:: Your instructions ::
Using the records below, please work out how many lines contain "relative"; answer with the number alone.
··· Data for processing ···
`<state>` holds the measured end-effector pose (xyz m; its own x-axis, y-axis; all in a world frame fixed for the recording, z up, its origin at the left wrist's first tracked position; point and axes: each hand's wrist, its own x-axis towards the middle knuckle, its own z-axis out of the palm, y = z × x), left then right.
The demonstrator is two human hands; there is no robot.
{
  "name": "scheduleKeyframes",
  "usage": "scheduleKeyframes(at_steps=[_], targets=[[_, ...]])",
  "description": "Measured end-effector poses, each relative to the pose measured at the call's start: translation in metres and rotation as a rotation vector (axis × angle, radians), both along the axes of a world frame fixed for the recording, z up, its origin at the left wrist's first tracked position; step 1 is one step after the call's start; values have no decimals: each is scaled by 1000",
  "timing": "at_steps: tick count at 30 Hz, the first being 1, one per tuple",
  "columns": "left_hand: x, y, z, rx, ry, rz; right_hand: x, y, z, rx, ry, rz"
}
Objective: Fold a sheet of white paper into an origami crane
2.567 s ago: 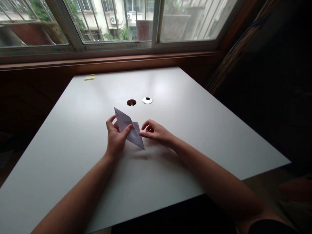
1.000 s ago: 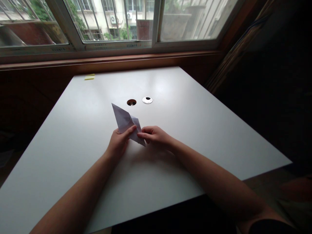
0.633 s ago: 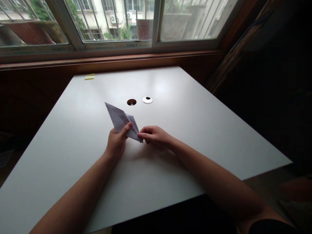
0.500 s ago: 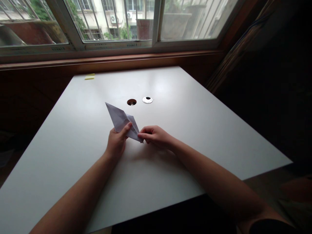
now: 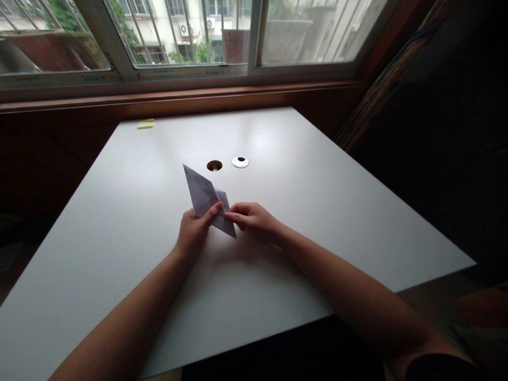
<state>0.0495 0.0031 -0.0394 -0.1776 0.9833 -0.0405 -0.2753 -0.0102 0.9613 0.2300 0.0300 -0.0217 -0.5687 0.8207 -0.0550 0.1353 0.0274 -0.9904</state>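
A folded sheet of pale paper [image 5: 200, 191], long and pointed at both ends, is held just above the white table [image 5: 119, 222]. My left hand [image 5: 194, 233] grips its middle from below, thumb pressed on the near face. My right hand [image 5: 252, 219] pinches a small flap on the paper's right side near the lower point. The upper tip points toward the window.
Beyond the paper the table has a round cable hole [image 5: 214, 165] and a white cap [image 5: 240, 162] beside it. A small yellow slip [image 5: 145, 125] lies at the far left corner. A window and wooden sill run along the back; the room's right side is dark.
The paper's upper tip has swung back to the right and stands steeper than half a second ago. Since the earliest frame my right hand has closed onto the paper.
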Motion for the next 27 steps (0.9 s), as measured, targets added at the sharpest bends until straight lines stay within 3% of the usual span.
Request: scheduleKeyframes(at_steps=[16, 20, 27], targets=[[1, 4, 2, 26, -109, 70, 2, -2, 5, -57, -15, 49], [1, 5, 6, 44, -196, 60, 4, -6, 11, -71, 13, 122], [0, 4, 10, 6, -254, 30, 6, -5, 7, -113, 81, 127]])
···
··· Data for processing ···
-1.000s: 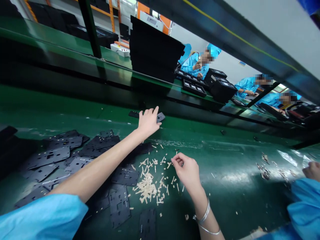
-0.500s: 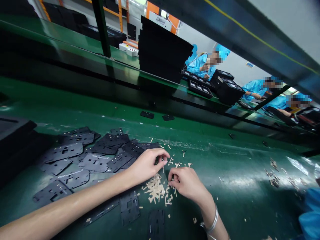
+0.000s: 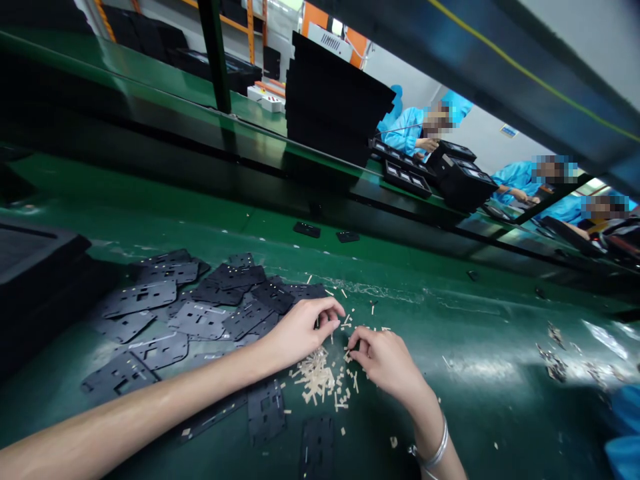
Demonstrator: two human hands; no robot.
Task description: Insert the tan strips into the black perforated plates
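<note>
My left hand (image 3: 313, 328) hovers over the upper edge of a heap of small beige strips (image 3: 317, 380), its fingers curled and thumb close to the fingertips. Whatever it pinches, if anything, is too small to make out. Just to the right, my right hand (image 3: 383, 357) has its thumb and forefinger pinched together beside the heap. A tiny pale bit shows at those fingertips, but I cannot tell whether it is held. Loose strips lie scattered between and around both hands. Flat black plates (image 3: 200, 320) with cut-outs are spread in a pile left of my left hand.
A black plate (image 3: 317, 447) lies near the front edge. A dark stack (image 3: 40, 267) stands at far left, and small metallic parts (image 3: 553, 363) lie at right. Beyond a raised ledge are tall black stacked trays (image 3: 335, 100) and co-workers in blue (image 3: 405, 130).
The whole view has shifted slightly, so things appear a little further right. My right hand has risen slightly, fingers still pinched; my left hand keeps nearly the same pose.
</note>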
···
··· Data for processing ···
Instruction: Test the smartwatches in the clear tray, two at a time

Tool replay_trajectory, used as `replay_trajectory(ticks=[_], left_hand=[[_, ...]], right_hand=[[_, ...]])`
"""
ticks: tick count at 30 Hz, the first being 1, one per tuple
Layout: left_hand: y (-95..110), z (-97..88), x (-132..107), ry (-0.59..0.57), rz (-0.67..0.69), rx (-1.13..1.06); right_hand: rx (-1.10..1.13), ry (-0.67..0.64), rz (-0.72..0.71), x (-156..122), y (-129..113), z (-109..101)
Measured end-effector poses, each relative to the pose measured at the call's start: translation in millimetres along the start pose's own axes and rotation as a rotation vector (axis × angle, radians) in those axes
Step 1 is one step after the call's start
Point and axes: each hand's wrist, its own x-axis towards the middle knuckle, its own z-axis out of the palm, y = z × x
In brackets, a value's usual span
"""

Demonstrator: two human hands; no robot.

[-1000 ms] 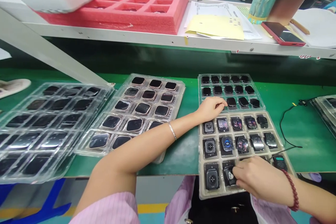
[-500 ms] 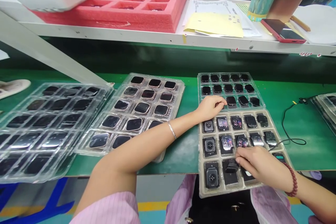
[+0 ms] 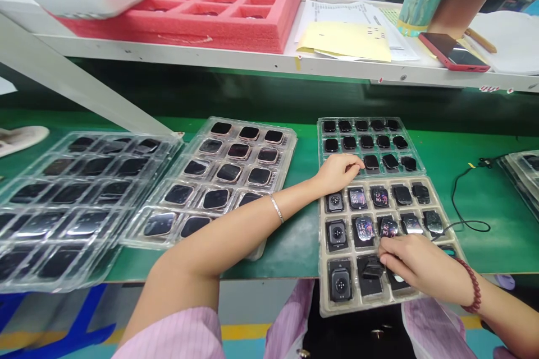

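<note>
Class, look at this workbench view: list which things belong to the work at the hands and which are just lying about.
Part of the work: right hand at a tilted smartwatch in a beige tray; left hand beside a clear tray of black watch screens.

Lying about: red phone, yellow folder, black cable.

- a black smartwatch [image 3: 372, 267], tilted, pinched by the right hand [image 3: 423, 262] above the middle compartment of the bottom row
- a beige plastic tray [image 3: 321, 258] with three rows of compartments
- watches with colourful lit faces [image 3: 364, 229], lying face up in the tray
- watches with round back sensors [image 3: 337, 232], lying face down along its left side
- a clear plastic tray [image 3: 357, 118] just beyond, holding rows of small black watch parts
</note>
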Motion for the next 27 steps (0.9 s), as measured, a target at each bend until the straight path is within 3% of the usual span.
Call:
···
:: Completed task ::
2